Figure 1.

SHP2 inhibits CRC cell proliferation and migration. (A) SHP2 knockdown by siSHP2#1 and #2 markedly increased the proliferation of HCT116 and SW480 cells. (B) Colony formation assays were conducted to estimate the growth rate of HCT116 and SW480 cells. SHP2 knockdown increased the colony numbers compared with the control group. Representative pictures of colonies (left) and quantification of colony numbers (right) are shown. (C) Transwell assay was performed to access the effect of SHP2 on cell migration by siRNA mediated knockdown. Representative pictures of cells (left) and quantification of cell numbers (right) are shown. (D) SW480 cells were transfected with pJ-SHP2 plasmid to overexpress SHP2 and the cell proliferation was accessed by MTT assay. (E) Colony formation assay was done by overexpression of SHP2 in SW480 cells. SHP2 overexpression decreased the colony numbers compared with the control group. Representative pictures of colonies (left) and quantification of colony numbers (right) are shown. (F) Transwell assay was performed to access the effect of SHP2 on cell migration by overexpressing SHP2 in SW480 cells.
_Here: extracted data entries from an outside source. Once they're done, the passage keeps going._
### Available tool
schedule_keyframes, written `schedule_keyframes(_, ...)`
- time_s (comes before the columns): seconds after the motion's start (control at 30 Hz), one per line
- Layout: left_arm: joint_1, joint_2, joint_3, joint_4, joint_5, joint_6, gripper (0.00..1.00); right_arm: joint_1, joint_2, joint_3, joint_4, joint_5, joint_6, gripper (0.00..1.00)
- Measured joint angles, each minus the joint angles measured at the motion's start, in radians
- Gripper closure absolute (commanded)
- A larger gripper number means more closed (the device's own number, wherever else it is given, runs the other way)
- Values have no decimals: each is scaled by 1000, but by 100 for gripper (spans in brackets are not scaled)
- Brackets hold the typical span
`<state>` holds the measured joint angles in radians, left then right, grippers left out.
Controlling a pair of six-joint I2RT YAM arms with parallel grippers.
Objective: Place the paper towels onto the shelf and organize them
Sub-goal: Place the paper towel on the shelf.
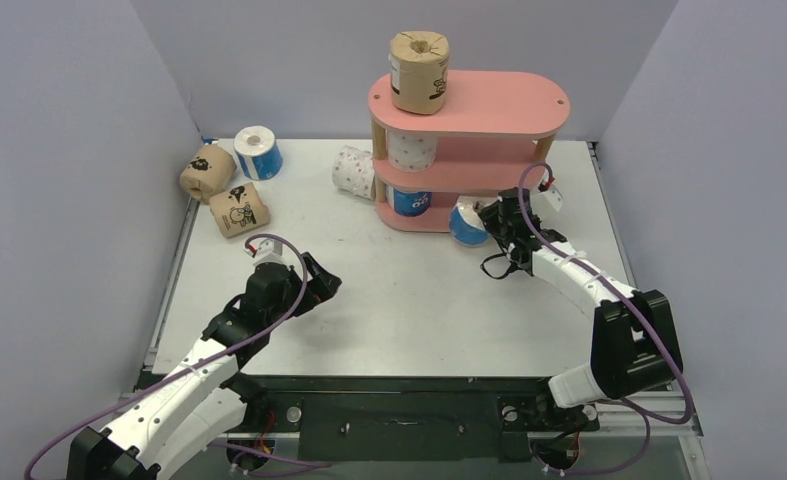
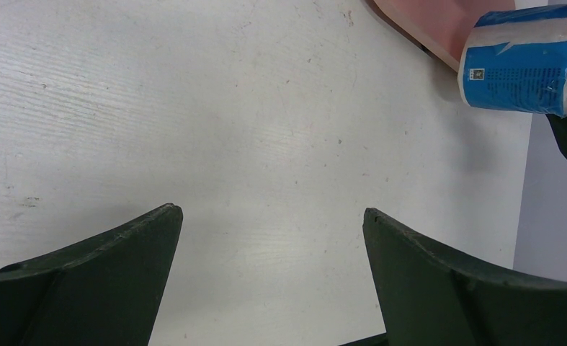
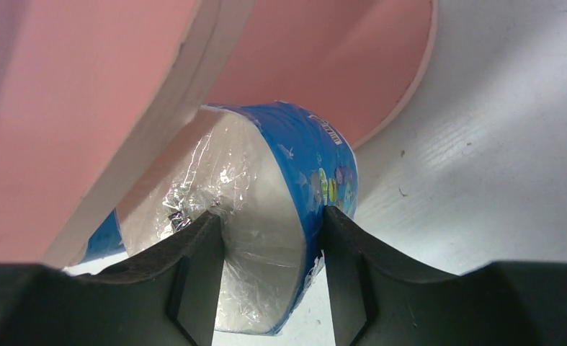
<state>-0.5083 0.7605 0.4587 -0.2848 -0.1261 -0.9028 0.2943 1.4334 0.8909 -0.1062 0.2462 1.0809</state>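
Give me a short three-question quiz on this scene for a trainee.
1. True or false: the left gripper holds a roll.
2. Which roll does the right gripper grip? A brown, B blue, C white dotted.
3. How many brown-wrapped ones lie on the table, off the shelf?
Key: 1. False, it is open and empty. 2. B, the blue roll. 3. Two: far brown roll, near brown roll.

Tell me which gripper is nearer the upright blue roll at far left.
Left. The left gripper is in front of the upright blue roll; the right gripper grips a second blue roll by the shelf, farther off.
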Motion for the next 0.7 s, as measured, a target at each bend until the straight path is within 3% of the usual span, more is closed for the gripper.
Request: schedule_keyframes(0.7, 0, 21, -5, 0, 0, -2, 4, -20, 123, 84, 33, -18, 8, 73)
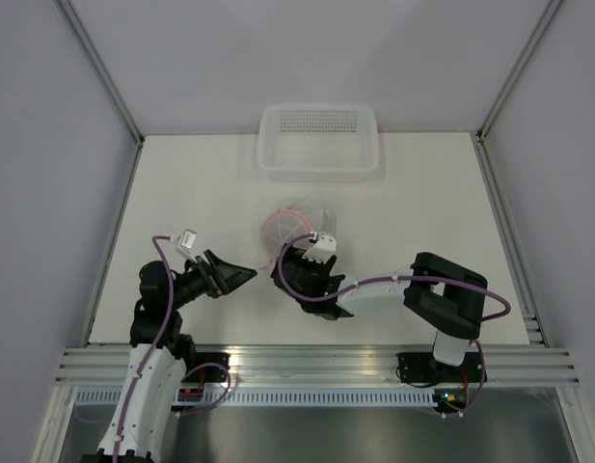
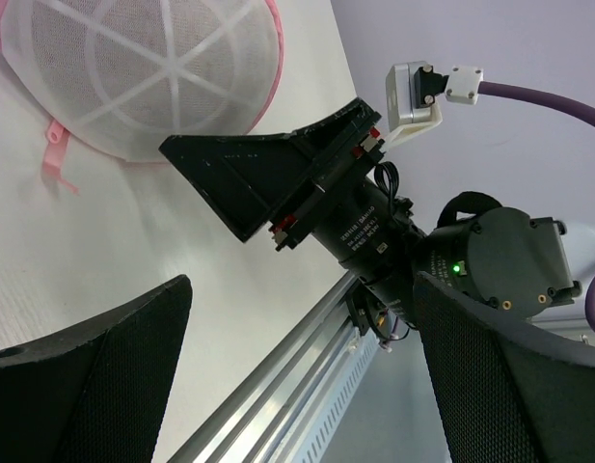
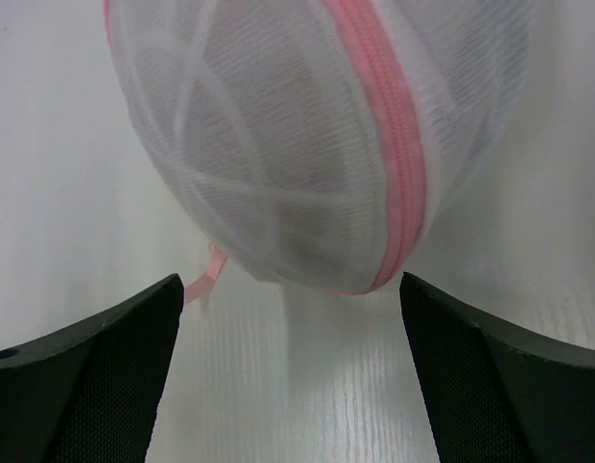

Representative pictures of cells (left) and quantification of cell numbers (right) are shown. Overexpression of SHP2 in HCT116 and SW480 cells rescued SHP2 knockdown induced cell proliferation (G), colony formation (H) and cell migration (I). (J and K) PHPS1 improved HCT116 and SW480 cell proliferation during 3 days in a time- and dose-dependent manner. (L) Cells were treated with PHPS1, and colony formation was measured after two weeks by crystal violet staining. PHPS1 increased the number of CRC cell colonies. (M)Transwell assay showing blockade of SHP2 phosphatase activity by PHPS1 improved CRC cell migratory ability. NC, non-silencing control siRNA. Values represent mean ± SEM (n = 3–4), *P ≤ 0.05, **P ≤ 0.01, ***P ≤ 0.001.